Helena Gärskog1, Mattias Mattsson2, Elena Lundberg1


1Institute of Clinical Science,Pediatrics, Umeå University, Umeå, Sweden. 2Department of pediatric oncology, Norrland University Hospital, Umeå, Sweden


Background: Adrenocortical Carcinoma (ACC) represents 0.16% of all pediatric neoplasm in children, 0-14.9 years, diagnosed between 1984-2010 according to Swedish Childhood Cancer Registry. ACC is most frequent in girls below 4 years of age.

Case: A physically active 14 years old girl was referred due to growth velocity 0 cm over the last year. Her history revealed substantial weight gain (photos), pubertal arrest premenarche and increased body hair.

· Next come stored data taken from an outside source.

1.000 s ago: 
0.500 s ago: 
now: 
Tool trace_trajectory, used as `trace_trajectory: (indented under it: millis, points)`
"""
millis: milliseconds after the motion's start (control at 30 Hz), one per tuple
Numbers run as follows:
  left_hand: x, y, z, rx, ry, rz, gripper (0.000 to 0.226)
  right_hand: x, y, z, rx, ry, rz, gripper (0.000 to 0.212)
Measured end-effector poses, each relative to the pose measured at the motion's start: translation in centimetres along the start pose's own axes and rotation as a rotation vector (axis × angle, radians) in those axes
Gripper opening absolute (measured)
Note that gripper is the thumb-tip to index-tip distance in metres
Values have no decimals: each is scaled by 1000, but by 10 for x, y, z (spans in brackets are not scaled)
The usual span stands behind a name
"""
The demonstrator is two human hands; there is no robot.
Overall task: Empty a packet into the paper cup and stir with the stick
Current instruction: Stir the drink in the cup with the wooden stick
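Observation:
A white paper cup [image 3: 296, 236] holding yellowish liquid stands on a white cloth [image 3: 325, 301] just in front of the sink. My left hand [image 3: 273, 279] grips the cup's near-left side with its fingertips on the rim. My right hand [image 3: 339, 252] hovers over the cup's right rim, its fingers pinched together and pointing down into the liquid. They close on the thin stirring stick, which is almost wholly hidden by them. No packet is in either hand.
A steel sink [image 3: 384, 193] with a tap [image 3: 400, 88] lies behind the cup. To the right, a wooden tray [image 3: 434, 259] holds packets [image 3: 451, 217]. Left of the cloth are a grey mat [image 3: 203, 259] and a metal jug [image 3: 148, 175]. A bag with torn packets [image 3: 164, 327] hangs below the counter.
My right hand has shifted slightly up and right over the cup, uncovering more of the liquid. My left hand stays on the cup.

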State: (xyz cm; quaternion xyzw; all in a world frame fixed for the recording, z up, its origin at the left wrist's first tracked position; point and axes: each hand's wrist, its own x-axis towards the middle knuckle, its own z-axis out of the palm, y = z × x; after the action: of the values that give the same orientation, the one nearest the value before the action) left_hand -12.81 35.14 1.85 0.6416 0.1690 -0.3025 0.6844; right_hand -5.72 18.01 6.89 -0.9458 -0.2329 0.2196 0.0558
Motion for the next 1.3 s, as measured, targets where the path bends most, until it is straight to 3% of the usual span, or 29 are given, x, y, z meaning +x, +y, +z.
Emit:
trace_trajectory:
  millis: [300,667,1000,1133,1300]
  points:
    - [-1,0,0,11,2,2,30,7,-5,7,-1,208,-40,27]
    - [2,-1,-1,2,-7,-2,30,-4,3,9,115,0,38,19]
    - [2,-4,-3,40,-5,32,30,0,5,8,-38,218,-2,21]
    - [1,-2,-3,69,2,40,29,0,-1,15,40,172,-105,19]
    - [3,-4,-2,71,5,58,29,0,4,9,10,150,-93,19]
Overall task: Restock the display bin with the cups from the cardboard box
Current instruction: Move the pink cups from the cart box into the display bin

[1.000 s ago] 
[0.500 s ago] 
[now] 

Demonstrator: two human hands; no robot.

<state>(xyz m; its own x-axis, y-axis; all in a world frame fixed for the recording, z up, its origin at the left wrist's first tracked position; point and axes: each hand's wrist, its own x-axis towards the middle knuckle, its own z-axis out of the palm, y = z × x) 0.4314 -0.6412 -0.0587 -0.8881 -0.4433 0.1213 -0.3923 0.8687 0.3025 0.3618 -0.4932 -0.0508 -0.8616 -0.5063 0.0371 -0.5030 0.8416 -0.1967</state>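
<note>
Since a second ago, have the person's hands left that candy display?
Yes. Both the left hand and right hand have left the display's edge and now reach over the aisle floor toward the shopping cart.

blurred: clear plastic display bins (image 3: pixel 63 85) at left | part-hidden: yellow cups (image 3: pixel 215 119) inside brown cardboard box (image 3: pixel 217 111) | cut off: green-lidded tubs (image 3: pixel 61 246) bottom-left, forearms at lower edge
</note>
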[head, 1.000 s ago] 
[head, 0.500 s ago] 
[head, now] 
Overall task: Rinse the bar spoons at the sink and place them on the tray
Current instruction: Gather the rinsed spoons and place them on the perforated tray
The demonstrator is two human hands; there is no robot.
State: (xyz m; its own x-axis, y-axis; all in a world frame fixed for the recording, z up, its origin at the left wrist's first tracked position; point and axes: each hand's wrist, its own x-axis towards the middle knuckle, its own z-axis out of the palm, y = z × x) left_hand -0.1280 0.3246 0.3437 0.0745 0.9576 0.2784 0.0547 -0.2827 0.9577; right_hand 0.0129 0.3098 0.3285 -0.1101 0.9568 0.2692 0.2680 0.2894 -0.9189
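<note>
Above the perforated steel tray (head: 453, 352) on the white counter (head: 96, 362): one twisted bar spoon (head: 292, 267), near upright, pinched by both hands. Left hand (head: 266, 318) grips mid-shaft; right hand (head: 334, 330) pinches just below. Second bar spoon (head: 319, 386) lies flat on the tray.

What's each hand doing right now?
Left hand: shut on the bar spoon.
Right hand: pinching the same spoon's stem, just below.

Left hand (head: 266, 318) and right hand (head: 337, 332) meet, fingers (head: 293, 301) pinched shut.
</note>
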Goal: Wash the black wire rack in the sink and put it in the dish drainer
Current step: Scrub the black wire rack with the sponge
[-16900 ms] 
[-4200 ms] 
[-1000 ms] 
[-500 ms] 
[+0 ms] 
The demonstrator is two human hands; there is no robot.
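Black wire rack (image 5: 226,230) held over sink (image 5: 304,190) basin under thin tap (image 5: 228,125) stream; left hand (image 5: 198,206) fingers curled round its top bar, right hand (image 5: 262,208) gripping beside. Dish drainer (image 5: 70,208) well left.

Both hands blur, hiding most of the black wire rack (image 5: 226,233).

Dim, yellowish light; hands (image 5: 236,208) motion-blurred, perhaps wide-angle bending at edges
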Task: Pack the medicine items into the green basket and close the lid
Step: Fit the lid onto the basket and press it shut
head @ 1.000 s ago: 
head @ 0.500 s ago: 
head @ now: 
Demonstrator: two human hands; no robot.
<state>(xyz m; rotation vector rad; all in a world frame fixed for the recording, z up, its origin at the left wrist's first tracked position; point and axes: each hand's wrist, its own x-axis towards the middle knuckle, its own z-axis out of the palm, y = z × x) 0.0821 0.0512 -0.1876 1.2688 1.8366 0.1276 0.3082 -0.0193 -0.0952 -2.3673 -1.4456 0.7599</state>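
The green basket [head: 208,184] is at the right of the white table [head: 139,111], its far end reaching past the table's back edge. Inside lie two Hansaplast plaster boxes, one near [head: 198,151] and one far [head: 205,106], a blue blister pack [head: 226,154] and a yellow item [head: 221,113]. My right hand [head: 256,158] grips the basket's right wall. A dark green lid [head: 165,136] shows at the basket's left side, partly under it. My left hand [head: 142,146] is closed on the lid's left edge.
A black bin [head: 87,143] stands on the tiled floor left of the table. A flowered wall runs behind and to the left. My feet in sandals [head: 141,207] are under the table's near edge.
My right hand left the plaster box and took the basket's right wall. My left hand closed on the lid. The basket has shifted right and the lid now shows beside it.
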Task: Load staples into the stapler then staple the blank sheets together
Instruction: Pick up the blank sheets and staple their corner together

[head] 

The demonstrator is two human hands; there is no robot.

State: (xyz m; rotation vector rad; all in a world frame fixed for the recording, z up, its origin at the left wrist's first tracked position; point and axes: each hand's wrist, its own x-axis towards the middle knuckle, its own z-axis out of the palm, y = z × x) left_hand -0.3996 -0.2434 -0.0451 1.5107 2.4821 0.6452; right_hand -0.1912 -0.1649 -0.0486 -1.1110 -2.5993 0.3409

Clinical signs: Cushing Syndrome with increased abdominal fat, hirsutism, acanthosis nigricans and acne in face and shoulders. Height 160.4 cm, weight 62 kg, BMI 24.1 and pubertal stage Tanner B3, PH5.

Investigation: Serum-lab: Cortisol 521 nmol/L, Testosterone 3.7 nmol/L (<1.8), DHEAS 15.4 µmol/L (1.8-10.0), 17-OHP 2.3 nmol/L (< 5-18).

At midnight ACTH <0.3 pmol/L (1.5-14), Cortisol 542 nmol/L (<50), without diurnal variation.

Dexamethasone suppression test 1 mg and 9hrs later: morning S-Cortisol 632 nmol/L and Saliva Cortisol 9.85 nmol/L (<3).

24hrs U-Cortisol 1406 nmol/L (<170), U-Steroid profile showed high androgen and cortisol production. Genetic syndromes as Beckwith-Wiedemann, Li-Fraumeni, MEN1 and Carney Complex that predispose for cancer development were excluded. MRT of the adrenals shows a non-fatty 5x5x4 cm tumour in the right adrenal.

Treatment: Surgery: The tumour was resected together with the right kidney and a part of the liver. Pathologists found an adrenocortical carcinoma invading the capsule of the liver. No sign of metastasis or rest-tumour was shown by Metomidate-PET.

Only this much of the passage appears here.